When the digital revolution erases legacy lines and hierarchies, workers will have fresh challenges to assimilate into the organization like identifying internal experts, finding a common collaborative platform, and sharing their expertise. Those things don’t change by directive, cajoling, or evangelizing. But they respond brilliantly to an enterprise social business model that focuses directly on bringing value to individuals and thereby the bank. When employees are empowered to solve problems and collaborate smoothly within their normal work style, the result is better operational efficiency, effectiveness, and an engaged workforce – all keys to banking competitiveness.
A word of caution, however, about the temptation to pick the popular social platform and retrofit it to the bank’s needs. There is no one “best” technology platform. Once your bank has carefully rationalized a strategy and gained full commitment from executive leadership, the technology almost chooses itself. Strategy makes clear which platforms will or won’t work.

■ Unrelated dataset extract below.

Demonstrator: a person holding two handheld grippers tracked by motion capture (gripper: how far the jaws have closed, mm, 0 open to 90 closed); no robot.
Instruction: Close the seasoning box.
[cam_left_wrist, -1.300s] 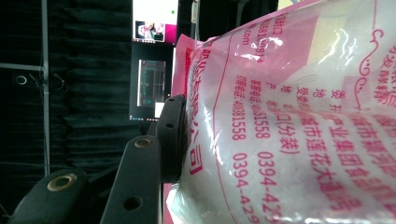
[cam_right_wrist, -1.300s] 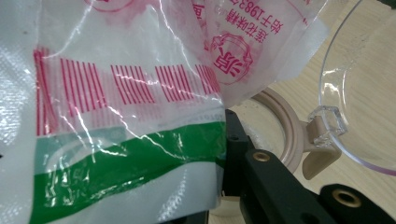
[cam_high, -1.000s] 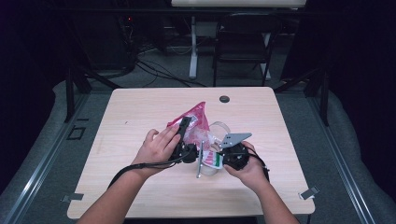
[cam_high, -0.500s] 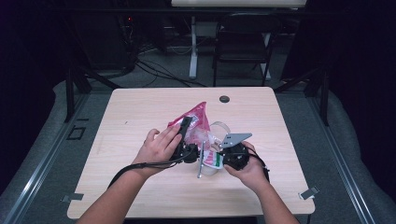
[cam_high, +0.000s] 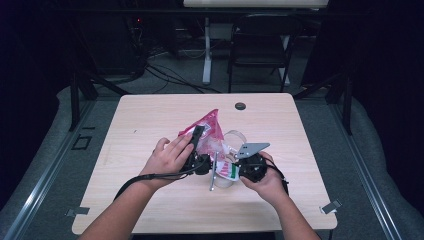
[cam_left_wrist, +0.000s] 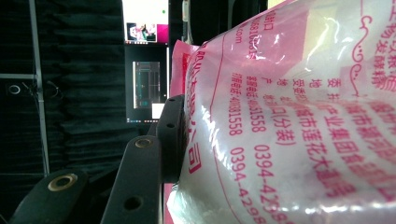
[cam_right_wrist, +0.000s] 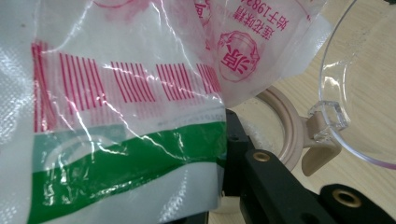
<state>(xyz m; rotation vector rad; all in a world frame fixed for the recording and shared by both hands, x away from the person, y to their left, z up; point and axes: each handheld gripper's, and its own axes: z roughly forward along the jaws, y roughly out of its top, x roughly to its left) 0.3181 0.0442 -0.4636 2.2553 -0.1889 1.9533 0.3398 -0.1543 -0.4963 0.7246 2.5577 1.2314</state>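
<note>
The high view looks forward and down from above the person's side, taking in the whole tabletop (cam_high: 150, 125), with a chair (cam_high: 260, 45) at 12 o'clock beyond it. The left gripper view sits pressed close against a pink-printed plastic bag (cam_left_wrist: 289, 121), facing the dark room. The right gripper view looks along its jaws at the same bag (cam_right_wrist: 116, 107), very near, with a clear lid (cam_right_wrist: 364, 84) at 3 o'clock.

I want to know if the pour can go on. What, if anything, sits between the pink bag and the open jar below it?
Nothing visible does. The pink printed bag, gripped by the left gripper and the right gripper, hangs right over the jar's mouth, and the clear hinged lid is swung aside.
</note>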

Technology – Topped by Business Models
In the digital revolution, technology models take a back seat to business models. That’s it, the key to success, or at least survival, will be to conceive new business models, secure in the knowledge that technology is no longer a constraint. Certainly, the eBays, iTunes, Amazons and other pioneers in the digital revolution are underpinned by impressive technology, but it was their idea to convert physical businesses (auctions, music, bookstores) to digital models that drove their success.
The notable difference, of course, is that the eBays had the advantage of starting fresh, whereas the banking industry has vast and valuable legacy physical assets (customers, branches, currency) to balance in their pursuit of digital business breakthroughs. Imagine that one bank, no matter how brilliantly it rolls out its digital lines, shuts down its call centers. Banks have to keep a focus on their non-digital processes while reinventing their businesses in the digital world.
Often this discussion defaults straight to mobile banking for consumers, and certainly mobile drives a massive transformation from physical to digital. Nevertheless, many banks are actively seeking digital business breakthroughs in Wealth Management, Treasury and Corporate Banking. Moreover, the digital economy will increasingly erase those line-of-business distinctions, as “hybrid” customers seek flexible product bundles.
The business value, sharing information of critical mission, the access to capture and distribution and dissemination within defined policies and procedures, should the drives. However, to activate this transformation and access, this value requires that this includes a comprehensive strategy, culture shift, change management, and a roll-out and adoption plan in sync with the powerful technologies that are within the reach.